2. Untitled (Rise), Sault
Dei Sault sappiamo solo che sono britannici, che al progetto hanno partecipato il produttore Inflo (già al lavoro su Grey area di Little Simz e collaboratore di Michael Kiwanuka) e la cantante Cleo Sol, che i proventi dei dischi vanno in beneficenza e che il gruppo non fa promozione: niente interviste, video o comunicati stampa. La musica dei Sault è militante, figlia della tradizione della musica nera e solidale con il movimento statunitense Black lives matter. Hanno pubblicato quattro album in 18 mesi tra la fine del 2019 e il 2020, e non è facile sceglierne uno perché sono tutti ottimi. Forse Untitled (Rise), l’album più leggero e costruito su sonorità disco e funk, è quello con i pezzi migliori.

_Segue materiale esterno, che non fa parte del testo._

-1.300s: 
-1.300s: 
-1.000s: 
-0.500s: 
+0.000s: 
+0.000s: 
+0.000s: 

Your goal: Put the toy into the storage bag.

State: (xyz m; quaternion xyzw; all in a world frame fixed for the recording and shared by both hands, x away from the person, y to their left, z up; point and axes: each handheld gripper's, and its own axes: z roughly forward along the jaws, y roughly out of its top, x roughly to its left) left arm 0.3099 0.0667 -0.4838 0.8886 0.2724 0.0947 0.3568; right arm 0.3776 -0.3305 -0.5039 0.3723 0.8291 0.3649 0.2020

1. Fetch the bolt cutters, Fiona Apple

Il quinto album di Fiona Apple è un universo sonoro compiuto, anche se è nato e cresciuto tra quattro mura, quelle di casa sua. Ed è ironico che sia uscito proprio durante il lockdown. Ma non è solo per questo motivo che è il disco più importante del 2020: le canzoni sono di grande qualità, a partire proprio da Fetch the bolt cutters e da Heavy balloon, la migliore performance vocale del disco. Il suono percussivo e i cambi repentini dei pezzi sono un labirinto dentro il quale è bello perdersi. La maggior parte delle persone alla fine ha parlato solo del dieci dato da Pitchfork (eccessivo, va detto), invece sarebbe il caso di riprendere in mano questi brani e di goderseli senza pensarci su troppo.